## WHAT YOU NEED TO DO
Reproduce every line below exactly as written; do not include the images.

## GIVEN INFORMATION
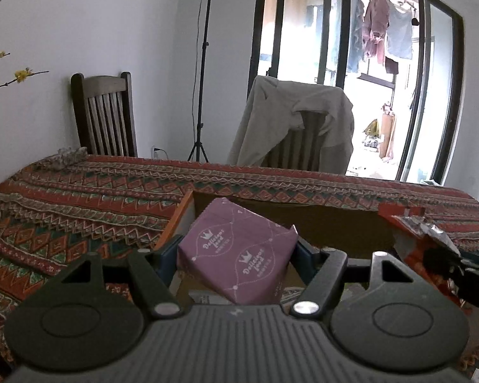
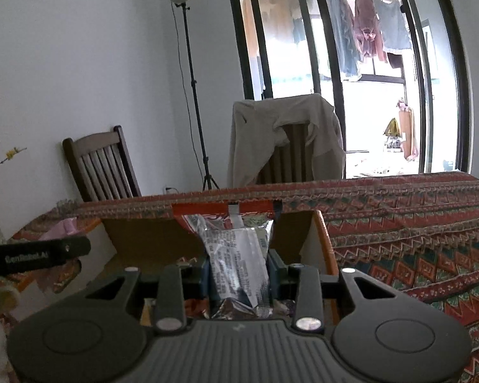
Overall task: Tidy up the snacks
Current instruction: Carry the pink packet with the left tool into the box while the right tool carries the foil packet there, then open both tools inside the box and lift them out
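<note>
Left wrist view: left gripper (image 1: 237, 257) clamped on a mauve rectangular cardboard snack box printed with white crowns and lettering (image 1: 236, 255); blue pads press its two sides, box tilted with one corner pointing away from the gripper. Just beyond and below the box, an open brown cardboard carton with orange outer walls (image 1: 319, 223) sits on a table covered with a red, green and cream zigzag-patterned cloth (image 1: 95, 198). To the gripper's right, the other tool's black body shows at the frame edge, with a silver packet end above it. Beyond the table: a dark wooden slat-back chair (image 1: 103, 115) and a second chair draped with a beige jacket (image 1: 290, 124). Right wrist view: right gripper (image 2: 237, 273) clamped on a silver foil snack packet with small dark print and an orange-red top edge (image 2: 236, 255), held upright between the pads, directly in front of the carton's (image 2: 324, 242) open interior. To the gripper's left, the left tool's black arm and a sliver of mauve box (image 2: 67, 225).
</note>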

## RESULT OF THE TASK
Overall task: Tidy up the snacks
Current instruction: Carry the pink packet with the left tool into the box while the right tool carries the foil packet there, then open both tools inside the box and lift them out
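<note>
Left wrist view: left gripper (image 1: 237, 257) clamped on a mauve rectangular cardboard snack box printed with white crowns and lettering (image 1: 236, 255); blue pads press its two sides, box tilted with one corner pointing away from the gripper. Just beyond and below the box, an open brown cardboard carton with orange outer walls (image 1: 319, 223) sits on a table covered with a red, green and cream zigzag-patterned cloth (image 1: 95, 198). To the gripper's right, the other tool's black body shows at the frame edge, with a silver packet end above it. Beyond the table: a dark wooden slat-back chair (image 1: 103, 115) and a second chair draped with a beige jacket (image 1: 290, 124). Right wrist view: right gripper (image 2: 237, 273) clamped on a silver foil snack packet with small dark print and an orange-red top edge (image 2: 236, 255), held upright between the pads, directly in front of the carton's (image 2: 324, 242) open interior. To the gripper's left, the left tool's black arm and a sliver of mauve box (image 2: 67, 225).
</note>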

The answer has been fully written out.